### Task brief
When you copy the material below, keep every line exact and omit the pictures.

### Stored data
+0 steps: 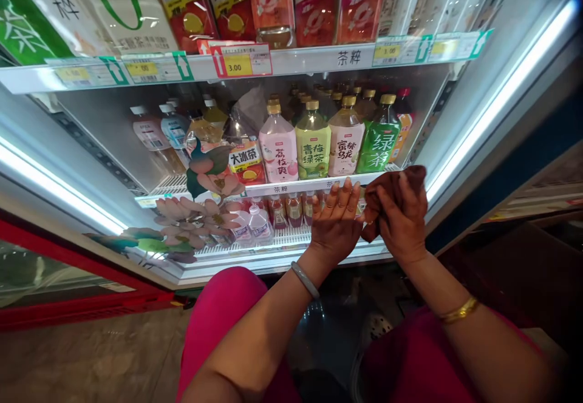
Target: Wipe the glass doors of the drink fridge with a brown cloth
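Observation:
My left hand [336,224] has its fingers spread against the glass front of a lit drinks cooler, with nothing in it. Just to its right, my right hand [404,224] grips a bunched dark brown cloth [415,178], part of which hangs between the two hands. Behind the glass, above my hands, a shelf edge [314,186] carries a pink-labelled bottle [279,154], a yellow-green bottle [313,145], a pale pink bottle [346,145] and a green bottle [379,142].
Flower decoration [200,215] covers the glass at lower left. An upper shelf edge [300,66] with price tags holds large cartons and bottles. Smaller bottles [260,224] stand on the bottom rack. A red-framed unit [150,300] is at left. My knees are below my arms.

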Demonstrator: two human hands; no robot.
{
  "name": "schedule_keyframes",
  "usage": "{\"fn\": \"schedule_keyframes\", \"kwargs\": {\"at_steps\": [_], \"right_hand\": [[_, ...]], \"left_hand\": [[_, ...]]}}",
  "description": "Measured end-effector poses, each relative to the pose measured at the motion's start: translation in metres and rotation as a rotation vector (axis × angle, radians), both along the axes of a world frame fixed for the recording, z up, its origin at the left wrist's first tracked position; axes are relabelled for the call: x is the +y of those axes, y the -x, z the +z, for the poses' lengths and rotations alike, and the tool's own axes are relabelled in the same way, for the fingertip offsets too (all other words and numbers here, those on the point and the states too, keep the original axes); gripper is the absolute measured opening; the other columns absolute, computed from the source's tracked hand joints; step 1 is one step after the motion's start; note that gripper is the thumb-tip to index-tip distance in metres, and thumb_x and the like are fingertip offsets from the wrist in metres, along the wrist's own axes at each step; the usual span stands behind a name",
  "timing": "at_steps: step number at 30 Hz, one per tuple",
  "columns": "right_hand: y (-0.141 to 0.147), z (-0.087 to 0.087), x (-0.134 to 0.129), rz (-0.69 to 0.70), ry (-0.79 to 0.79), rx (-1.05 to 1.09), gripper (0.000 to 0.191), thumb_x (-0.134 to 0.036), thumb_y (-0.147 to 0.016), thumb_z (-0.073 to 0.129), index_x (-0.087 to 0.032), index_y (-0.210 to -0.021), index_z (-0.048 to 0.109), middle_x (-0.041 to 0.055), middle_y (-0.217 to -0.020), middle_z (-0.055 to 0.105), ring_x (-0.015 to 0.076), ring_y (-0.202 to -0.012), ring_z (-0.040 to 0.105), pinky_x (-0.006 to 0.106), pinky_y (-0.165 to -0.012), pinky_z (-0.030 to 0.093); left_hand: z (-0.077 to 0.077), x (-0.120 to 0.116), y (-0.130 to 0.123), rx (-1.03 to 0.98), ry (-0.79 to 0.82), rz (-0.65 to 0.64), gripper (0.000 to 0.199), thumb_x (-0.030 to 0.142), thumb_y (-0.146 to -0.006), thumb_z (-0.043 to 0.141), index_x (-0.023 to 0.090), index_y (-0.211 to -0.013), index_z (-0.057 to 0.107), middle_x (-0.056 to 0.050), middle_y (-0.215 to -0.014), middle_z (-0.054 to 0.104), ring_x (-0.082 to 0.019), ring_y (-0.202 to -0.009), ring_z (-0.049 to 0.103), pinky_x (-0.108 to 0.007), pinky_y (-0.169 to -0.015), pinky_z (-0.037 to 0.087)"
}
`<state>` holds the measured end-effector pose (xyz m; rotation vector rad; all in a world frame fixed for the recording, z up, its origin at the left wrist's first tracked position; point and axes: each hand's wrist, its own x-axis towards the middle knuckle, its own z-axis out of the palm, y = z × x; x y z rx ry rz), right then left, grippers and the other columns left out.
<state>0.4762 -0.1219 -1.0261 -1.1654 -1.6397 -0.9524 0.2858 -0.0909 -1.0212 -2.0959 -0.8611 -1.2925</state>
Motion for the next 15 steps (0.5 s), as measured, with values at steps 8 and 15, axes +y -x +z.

### Solution to the exercise
+0 steps: 
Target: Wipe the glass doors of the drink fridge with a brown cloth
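Observation:
My left hand [336,224] has its fingers spread against the glass front of a lit drinks cooler, with nothing in it. Just to its right, my right hand [404,224] grips a bunched dark brown cloth [415,178], part of which hangs between the two hands. Behind the glass, above my hands, a shelf edge [314,186] carries a pink-labelled bottle [279,154], a yellow-green bottle [313,145], a pale pink bottle [346,145] and a green bottle [379,142].
Flower decoration [200,215] covers the glass at lower left. An upper shelf edge [300,66] with price tags holds large cartons and bottles. Smaller bottles [260,224] stand on the bottom rack. A red-framed unit [150,300] is at left. My knees are below my arms.
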
Demonstrator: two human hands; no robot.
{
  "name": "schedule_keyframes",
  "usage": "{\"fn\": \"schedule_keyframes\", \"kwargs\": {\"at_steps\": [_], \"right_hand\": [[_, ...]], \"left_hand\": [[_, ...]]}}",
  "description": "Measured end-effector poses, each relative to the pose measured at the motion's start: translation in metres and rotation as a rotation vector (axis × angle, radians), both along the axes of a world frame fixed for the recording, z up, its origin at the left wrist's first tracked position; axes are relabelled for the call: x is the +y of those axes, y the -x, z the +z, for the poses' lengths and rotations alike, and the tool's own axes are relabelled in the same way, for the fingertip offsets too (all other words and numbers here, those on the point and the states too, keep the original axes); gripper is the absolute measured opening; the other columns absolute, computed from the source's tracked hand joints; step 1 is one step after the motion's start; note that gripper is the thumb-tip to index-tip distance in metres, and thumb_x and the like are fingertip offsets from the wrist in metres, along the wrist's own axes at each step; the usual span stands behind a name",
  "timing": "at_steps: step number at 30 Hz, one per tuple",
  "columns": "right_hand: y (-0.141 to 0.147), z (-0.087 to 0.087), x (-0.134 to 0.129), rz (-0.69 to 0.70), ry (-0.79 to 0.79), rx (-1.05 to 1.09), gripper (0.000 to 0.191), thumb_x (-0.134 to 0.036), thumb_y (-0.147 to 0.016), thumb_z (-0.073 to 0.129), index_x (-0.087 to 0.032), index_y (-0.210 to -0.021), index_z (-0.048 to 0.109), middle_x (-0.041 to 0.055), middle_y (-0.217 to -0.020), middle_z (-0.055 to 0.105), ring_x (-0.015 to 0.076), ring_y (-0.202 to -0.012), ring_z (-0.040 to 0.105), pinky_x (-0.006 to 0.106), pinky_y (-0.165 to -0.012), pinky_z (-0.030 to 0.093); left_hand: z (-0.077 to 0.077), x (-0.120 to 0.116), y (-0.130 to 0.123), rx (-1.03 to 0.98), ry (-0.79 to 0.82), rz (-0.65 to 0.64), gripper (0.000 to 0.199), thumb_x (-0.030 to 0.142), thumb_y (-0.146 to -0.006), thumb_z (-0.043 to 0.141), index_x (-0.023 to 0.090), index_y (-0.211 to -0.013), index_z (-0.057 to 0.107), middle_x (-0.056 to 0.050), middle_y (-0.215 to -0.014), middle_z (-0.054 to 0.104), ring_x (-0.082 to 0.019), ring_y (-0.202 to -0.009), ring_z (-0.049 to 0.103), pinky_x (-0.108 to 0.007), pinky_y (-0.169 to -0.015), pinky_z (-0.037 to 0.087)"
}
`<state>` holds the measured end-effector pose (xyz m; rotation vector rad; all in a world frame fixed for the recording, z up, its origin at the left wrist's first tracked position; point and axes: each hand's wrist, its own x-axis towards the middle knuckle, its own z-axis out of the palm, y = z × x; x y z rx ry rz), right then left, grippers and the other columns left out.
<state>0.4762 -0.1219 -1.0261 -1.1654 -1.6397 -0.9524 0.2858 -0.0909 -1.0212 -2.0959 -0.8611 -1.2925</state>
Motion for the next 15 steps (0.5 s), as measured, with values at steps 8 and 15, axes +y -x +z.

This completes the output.